Consequently, there is no dedicated tool that ensures GPUs are constantly busy with useful work, leading to low GPU and SM utilisation and higher inference latency.

2. Industry Acceleration Solutions

To evaluate optimisation goals, we first recall GPU architecture: multiple SMs each containing ALUs and Tensor Cores. Full GPU utilisation requires all SMs to have active warps. NVIDIA defines two metrics—GPU utilisation (time any task runs on the GPU) and SM utilisation (average active warp time per SM).

Two illustrative cases show the limitation of GPU utilisation alone: (1) frequent idle gaps between tasks cause low GPU and SM utilisation; (2) a kernel that occupies only one SM while others stay idle yields 100 % GPU utilisation but only 25 % SM utilisation. SM utilisation therefore reflects the efficiency of task scheduling more precisely.

Based on these metrics, optimisation can be grouped into three categories:

Model‑level pruning: quantisation, pruning, distillation, NAS, etc., performed before deployment to reduce compute.

Operator‑level optimisation: keep the GPU busy by fusing many small operators into larger ones, reducing kernel launch overhead and memory traffic.

Single‑operator tuning: adapt kernel implementations to the hardware (e.g., GEMM, Conv) using scheduling, memory‑access patterns, and templated code generation.

3. AIAK‑Inference Acceleration Suite

AIAK‑Inference is Baidu Intelligent Cloud’s AI inference acceleration kit, part of the Baidu BaiGe solution. It targets heterogeneous GPU resources purchased on Baidu Cloud, aiming to lower latency and increase throughput without changing user inference code.

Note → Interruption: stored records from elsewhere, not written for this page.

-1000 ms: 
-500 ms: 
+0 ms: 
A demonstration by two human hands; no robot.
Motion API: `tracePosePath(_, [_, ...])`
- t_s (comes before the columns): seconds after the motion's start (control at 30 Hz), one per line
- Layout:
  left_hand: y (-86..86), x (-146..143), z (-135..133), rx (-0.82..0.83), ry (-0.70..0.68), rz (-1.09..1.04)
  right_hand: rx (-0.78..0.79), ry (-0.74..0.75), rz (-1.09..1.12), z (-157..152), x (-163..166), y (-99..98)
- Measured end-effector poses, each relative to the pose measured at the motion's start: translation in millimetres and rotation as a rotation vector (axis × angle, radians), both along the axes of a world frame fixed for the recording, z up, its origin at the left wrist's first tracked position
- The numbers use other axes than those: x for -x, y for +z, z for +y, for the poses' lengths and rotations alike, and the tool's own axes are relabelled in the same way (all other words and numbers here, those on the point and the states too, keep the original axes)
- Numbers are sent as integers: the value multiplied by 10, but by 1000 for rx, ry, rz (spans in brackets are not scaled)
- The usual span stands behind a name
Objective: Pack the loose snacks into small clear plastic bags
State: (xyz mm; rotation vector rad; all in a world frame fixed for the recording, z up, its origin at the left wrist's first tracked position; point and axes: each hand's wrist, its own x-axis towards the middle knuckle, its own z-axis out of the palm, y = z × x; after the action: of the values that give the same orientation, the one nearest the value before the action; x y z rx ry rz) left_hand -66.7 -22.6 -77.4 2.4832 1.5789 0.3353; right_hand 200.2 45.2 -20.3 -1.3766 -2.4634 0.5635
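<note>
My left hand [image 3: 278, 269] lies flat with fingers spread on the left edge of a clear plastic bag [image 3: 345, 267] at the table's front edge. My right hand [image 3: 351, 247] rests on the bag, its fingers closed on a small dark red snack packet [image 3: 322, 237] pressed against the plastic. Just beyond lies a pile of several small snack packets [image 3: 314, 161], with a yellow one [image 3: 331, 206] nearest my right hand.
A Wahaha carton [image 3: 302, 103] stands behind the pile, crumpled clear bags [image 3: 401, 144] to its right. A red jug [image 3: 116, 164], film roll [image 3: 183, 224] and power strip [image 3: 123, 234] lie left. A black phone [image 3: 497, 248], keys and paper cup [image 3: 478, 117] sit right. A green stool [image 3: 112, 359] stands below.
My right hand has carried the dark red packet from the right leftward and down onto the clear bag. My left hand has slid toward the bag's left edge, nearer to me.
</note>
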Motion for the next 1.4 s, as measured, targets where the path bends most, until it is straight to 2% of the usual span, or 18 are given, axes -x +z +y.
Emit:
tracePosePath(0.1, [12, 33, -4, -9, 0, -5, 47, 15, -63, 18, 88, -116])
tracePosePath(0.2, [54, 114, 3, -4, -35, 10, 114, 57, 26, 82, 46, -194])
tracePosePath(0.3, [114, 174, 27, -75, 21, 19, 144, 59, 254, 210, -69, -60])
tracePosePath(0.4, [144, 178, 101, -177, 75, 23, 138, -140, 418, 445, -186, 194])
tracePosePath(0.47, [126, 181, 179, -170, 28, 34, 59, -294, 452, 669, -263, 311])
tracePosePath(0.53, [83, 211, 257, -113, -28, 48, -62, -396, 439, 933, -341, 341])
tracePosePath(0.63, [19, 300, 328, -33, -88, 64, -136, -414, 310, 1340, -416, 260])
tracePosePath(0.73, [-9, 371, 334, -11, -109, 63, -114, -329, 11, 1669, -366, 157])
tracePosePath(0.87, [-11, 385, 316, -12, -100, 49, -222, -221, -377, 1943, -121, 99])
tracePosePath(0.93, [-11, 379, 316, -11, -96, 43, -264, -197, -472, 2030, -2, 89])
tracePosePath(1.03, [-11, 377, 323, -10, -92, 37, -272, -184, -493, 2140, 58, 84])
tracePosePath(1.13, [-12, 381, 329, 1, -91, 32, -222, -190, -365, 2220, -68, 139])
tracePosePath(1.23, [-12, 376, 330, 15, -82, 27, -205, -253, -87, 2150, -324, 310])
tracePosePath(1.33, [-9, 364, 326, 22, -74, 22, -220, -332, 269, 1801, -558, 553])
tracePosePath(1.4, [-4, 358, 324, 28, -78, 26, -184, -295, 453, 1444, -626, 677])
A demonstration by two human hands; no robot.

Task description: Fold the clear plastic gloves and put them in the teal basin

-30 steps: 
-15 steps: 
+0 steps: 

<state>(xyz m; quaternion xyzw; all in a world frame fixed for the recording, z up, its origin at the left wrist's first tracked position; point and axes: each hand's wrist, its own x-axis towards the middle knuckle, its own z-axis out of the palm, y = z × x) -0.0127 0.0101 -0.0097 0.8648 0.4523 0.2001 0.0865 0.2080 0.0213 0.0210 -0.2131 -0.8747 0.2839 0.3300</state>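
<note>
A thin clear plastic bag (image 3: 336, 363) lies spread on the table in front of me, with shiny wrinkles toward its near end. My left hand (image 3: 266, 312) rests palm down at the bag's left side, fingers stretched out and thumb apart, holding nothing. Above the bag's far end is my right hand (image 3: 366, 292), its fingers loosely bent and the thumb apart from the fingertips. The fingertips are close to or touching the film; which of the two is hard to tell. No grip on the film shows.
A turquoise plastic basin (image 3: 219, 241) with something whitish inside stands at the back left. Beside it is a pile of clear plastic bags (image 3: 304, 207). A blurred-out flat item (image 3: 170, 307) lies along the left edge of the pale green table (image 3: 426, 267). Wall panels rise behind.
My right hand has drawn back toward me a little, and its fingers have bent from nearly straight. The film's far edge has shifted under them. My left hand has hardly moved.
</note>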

The architecture consists of four layers:

Graph ingestion: captures dynamic/static graphs from various frameworks and converts them to inference‑friendly static graphs.

Backend abstraction: unifies multiple optimisation back‑ends and selects the best one by timing.

Accelerated back‑ends: integrates open‑source solutions such as FastDeploy and a proprietary back‑end that performs graph optimisation, conversion, and runtime acceleration.

Operator library: combines industry‑standard operators with custom, scene‑specific kernels.

Key differentiators are “multi‑backend seamless integration” and “scene‑aware custom operators”. Optimisation follows the three‑layer approach described earlier: graph‑level pruning (including quantisation, pruning, distillation, dead‑code elimination), operator fusion (memory‑intensive, GEMM/Conv tail‑fusion, back‑to‑back GEMM), and single‑operator tuning (scheduling, memory layout, templated kernels).

Examples include a 20 % reduction of memory‑instruction waste in a Conv kernel (yielding a 3 % end‑to‑end speed‑up) and the development of fused multi‑head attention (FMHA) and YoloBox operators for NLP and CV workloads.

AIAK‑Inference also tracks the latest ecosystem, providing a Dynamo backend for PyTorch 2.0 and an automated template‑driven operator generation pipeline.

4. Using AIAK‑Inference

To use the suite, users prepare an environment via a Docker image or a Python wheel. The workflow adds a single optimisation script that calls aiak_inference.compile (or optimize) on a saved model (e.g., TorchScript or SavedModel) and outputs an optimised model.

Demo with ResNet‑50 on an NVIDIA T4 GPU:

Baseline inference (1000 runs) yields ~6.73 ms latency per request.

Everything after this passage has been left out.